Earlier this week I wrote a post containing some tips and advice for all the new college graduates. But let’s not forget about the high school graduates as well. Tips and advice for the high school graduate are a bit different than for college graduates, since there are more possible paths to follow. When a person graduates college, there is (usually) one path to follow: getting a job. I know that technically there are other options, such as going right into graduate school, but most people wait at least a couple years for this. However, when a person graduates high school, there are many paths to choose from.
Traditional Four-Year Degree
Typically, we only hear about the path of going to a traditional four-year college and earning a bachelor’s degree. I agree that this is an extremely worthwhile plan, and the statistics bear this out. Over the course of a typical working career, an average person with a college degree will earn more than $1 million more than an average person with only a high school diploma. Even so, there are many things to keep in mind for the recent high school graduate moving on to college.
- Start Local: For most degree programs, your first two years are filled with general education courses totally unrelated to your major. By spending your fist year or two at a local college or university, you can complete this coursework at the fraction of the cost of a typical university. Not only is the tuition less expensive, but you can also forego the cost of room and board by living at home those first years.
- Take Classes Seriously: Many forms of scholarships and grants are only good for four years of college, and some come with stipulations such as maintaining a 3.0 GPA. Take your classes seriously, pay attention in class, and do your work. You’ll be paying good money for these classes, so don’t let it go to waste. Not only that, but the more you learn and the better you do in college, the better your resume and qualifications will be when you start looking for a job after graduating college.
- Choose an Affordable College: I understand that not all colleges are created equal. Some colleges do better prepare you for life after college than others. But there is no direct correlation between the price of college and the value of the degree. You can attend a quality state university for a lot less than a “prestigious” private institution, and be just as well prepared.
Enter the Workforce
Believe it or not, but college is simply not right for everyone. There are people that just don’t like school and would rather enter the workforce after high school than go back to school right away. And you know what? That’s fine. Some people need a year or two to get their bearings, mature, and figure out what they want to do. In the meantime, they can get an entry-level job that doesn’t require a college degree. They may decide later to go back to school and get a degree, or maybe start another form of job training or an apprenticeship program.
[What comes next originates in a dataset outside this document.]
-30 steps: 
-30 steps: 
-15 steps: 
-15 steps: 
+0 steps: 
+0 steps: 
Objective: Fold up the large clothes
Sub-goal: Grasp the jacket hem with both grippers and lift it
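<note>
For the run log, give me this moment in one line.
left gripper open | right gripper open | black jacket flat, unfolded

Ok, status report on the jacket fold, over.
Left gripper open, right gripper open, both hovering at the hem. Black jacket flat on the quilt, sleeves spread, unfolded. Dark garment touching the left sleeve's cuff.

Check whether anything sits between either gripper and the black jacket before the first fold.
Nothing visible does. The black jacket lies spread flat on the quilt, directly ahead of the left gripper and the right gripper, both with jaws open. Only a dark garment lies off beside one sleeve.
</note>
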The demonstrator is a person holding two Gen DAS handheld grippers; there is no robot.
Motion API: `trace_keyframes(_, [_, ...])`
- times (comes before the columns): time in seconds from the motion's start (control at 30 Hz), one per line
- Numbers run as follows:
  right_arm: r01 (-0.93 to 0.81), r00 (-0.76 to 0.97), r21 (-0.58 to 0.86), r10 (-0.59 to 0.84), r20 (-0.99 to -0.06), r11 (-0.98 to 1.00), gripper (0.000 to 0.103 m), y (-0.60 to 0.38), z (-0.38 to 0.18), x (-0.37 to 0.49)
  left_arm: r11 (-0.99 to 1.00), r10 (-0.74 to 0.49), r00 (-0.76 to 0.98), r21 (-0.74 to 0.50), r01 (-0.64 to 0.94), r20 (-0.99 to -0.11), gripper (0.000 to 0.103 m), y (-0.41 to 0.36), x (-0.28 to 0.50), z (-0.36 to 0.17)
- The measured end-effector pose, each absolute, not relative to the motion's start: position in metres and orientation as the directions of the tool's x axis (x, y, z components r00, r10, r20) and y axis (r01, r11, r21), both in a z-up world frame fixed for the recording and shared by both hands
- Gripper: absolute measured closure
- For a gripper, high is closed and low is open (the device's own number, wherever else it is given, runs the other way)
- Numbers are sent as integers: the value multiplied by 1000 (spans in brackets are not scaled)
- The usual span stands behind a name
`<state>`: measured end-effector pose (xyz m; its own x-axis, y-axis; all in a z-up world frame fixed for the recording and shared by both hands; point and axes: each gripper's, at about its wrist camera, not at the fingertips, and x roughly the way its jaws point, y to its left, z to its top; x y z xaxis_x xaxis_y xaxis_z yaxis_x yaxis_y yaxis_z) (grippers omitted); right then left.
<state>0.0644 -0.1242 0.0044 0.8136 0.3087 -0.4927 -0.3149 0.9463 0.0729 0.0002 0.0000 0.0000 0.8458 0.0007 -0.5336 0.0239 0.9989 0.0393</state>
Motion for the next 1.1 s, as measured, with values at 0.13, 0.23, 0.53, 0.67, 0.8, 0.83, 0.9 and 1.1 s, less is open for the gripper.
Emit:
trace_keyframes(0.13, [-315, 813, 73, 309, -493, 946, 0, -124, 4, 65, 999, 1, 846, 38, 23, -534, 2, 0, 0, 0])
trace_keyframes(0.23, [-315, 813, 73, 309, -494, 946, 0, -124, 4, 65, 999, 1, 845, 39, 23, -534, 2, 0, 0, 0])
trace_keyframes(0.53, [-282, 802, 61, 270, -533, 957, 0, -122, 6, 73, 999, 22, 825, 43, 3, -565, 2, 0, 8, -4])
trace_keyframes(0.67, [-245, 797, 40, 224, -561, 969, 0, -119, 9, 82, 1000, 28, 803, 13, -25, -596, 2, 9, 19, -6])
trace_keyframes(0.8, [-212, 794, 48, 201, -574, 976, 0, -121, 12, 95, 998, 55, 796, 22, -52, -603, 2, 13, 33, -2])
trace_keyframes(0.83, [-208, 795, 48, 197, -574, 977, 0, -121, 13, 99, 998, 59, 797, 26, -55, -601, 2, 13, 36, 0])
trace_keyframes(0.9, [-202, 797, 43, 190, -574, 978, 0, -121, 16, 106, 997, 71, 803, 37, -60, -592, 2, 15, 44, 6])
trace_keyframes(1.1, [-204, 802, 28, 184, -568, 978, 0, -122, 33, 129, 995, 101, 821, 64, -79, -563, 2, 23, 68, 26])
The point is that there are options out there for high school graduates other than a traditional college degree. A lot of people speak badly about this option, and I don’t really understand why. It’s better to do this than immediately go to college when you’re not ready, rack up student loan debt, and then either not graduate or graduate with a degree you never plan on using.
Random Tips & Advice
If you’re having a graduation open house, chances are you’ll receive some money as gifts. Don’t just blow it on iPad or something similar. If you’re going to college, use it to pay for your first semester of textbooks. If you’re going straight into the workforce, use it to buy a nice set of clothes for job interviews.
Whether you’re going to college or into the workforce, take on responsibilities. Join an on-campus club or organization. Ask your boss about projects you can do at work. Being responsible and dependable is one of the most valuable life skills you can possess.